→ **WHAT IS REQUIRED**: Images should be left out, and everything else in the listing reproduced exactly.

→ **DATASET EXTRACT**:
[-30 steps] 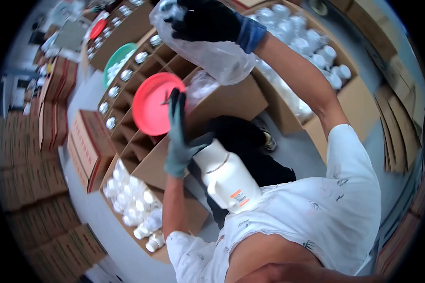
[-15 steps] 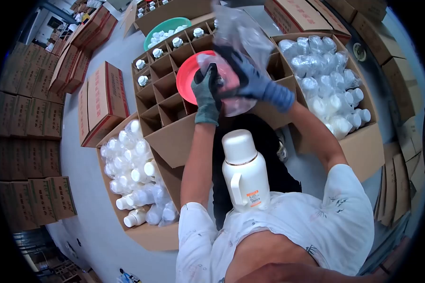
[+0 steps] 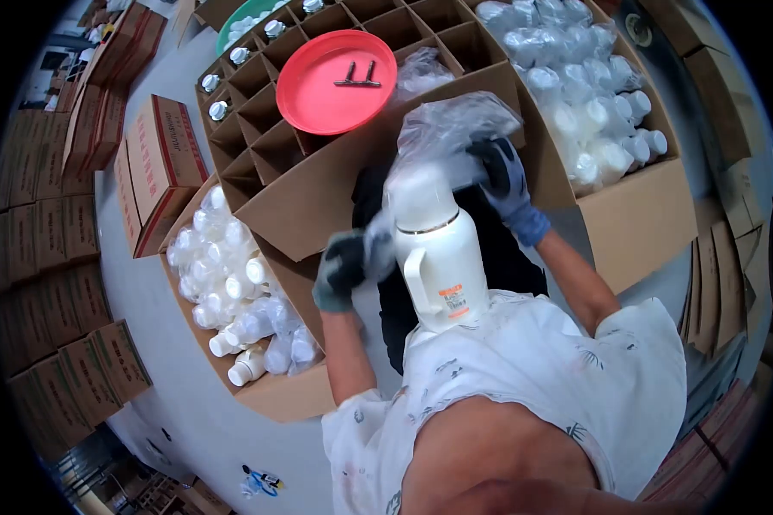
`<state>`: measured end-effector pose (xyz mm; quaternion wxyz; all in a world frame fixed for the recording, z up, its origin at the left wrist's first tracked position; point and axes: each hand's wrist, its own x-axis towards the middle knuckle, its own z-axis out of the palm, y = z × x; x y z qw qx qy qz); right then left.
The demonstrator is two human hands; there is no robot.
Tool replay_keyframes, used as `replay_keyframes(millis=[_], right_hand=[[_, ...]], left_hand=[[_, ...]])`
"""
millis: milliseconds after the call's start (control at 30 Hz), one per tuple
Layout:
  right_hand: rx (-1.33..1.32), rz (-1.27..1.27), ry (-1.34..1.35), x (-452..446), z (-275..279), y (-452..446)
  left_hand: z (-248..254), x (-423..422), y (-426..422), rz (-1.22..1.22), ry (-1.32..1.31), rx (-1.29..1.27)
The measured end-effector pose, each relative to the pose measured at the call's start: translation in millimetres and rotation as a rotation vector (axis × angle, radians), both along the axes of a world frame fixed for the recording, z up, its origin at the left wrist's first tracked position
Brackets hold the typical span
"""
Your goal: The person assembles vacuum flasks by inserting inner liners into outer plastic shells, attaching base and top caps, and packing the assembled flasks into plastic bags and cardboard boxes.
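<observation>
A white thermos jug (image 3: 442, 266) with a handle and an orange label stands upright in my lap. A clear plastic bag (image 3: 455, 129) is spread over its lid. My left hand (image 3: 342, 268), in a grey-green glove with dark fingers, is closed on the bag's edge left of the jug. On the right, my right hand (image 3: 508, 184), gloved in blue-grey and black, grips the bag's other side. Ahead, a red plate (image 3: 326, 94) with two small dark metal pieces (image 3: 358, 75) rests on a divided carton (image 3: 318, 206).
Open cartons of plastic-wrapped white bottles stand at the left (image 3: 228, 266) and right (image 3: 575, 103). A closed carton (image 3: 159, 163) sits farther left, beside stacked boxes (image 3: 51, 257). A green basin (image 3: 245, 21) lies at the top. Flattened cardboard (image 3: 717, 266) leans at the right.
The bag has come down from above the red plate onto the jug's lid. My hands have moved apart, one to each side of the jug. The plate is now uncovered.
</observation>
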<state>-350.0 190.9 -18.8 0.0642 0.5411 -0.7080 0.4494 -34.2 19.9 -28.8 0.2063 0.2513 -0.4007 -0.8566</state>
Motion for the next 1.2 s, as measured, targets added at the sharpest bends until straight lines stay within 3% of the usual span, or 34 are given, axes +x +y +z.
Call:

→ **ANSWER TO THE PROBLEM**:
[-30 steps] 
[-15 steps] 
[+0 steps] 
`<state>`: measured end-effector pose (xyz mm; quaternion wxyz; all in a world frame fixed for the recording, z up, its origin at the left wrist's first tracked position; point and axes: each hand's wrist, its own x-axis towards the middle knuckle, its own z-axis out of the palm, y = z × x; x y z qw qx qy qz); right then left.
The demonstrator is two human hands; there is no robot.
Tool replay_keyframes, used as `replay_keyframes(millis=[_], right_hand=[[_, ...]], left_hand=[[_, ...]])`
"""
millis: milliseconds after the call's start (control at 30 Hz), one per tuple
Layout:
  right_hand: rx (-1.33..1.32), rz (-1.27..1.27), ry (-1.34..1.35), x (-452..446), z (-275..279), y (-452..446)
  left_hand: z (-248..254), x (-423..422), y (-426..422), rz (-1.22..1.22), ry (-1.32..1.31), rx (-1.29..1.27)
The measured end-effector pose, each relative to the pose measured at the call's start: translation in millimetres and rotation as a rotation vector (axis × angle, radians), both along the axes of a world frame fixed for the recording, z up, its origin at the left wrist's first tracked position
Brackets hold the typical span
"""
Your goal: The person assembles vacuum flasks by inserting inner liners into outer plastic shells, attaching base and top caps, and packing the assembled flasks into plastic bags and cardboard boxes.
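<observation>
A white thermos jug (image 3: 442, 266) with a handle and an orange label stands upright in my lap. A clear plastic bag (image 3: 455, 129) is spread over its lid. My left hand (image 3: 342, 268), in a grey-green glove with dark fingers, is closed on the bag's edge left of the jug. On the right, my right hand (image 3: 508, 184), gloved in blue-grey and black, grips the bag's other side. Ahead, a red plate (image 3: 326, 94) with two small dark metal pieces (image 3: 358, 75) rests on a divided carton (image 3: 318, 206).
Open cartons of plastic-wrapped white bottles stand at the left (image 3: 228, 266) and right (image 3: 575, 103). A closed carton (image 3: 159, 163) sits farther left, beside stacked boxes (image 3: 51, 257). A green basin (image 3: 245, 21) lies at the top. Flattened cardboard (image 3: 717, 266) leans at the right.
The bag has come down from above the red plate onto the jug's lid. My hands have moved apart, one to each side of the jug. The plate is now uncovered.
</observation>
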<state>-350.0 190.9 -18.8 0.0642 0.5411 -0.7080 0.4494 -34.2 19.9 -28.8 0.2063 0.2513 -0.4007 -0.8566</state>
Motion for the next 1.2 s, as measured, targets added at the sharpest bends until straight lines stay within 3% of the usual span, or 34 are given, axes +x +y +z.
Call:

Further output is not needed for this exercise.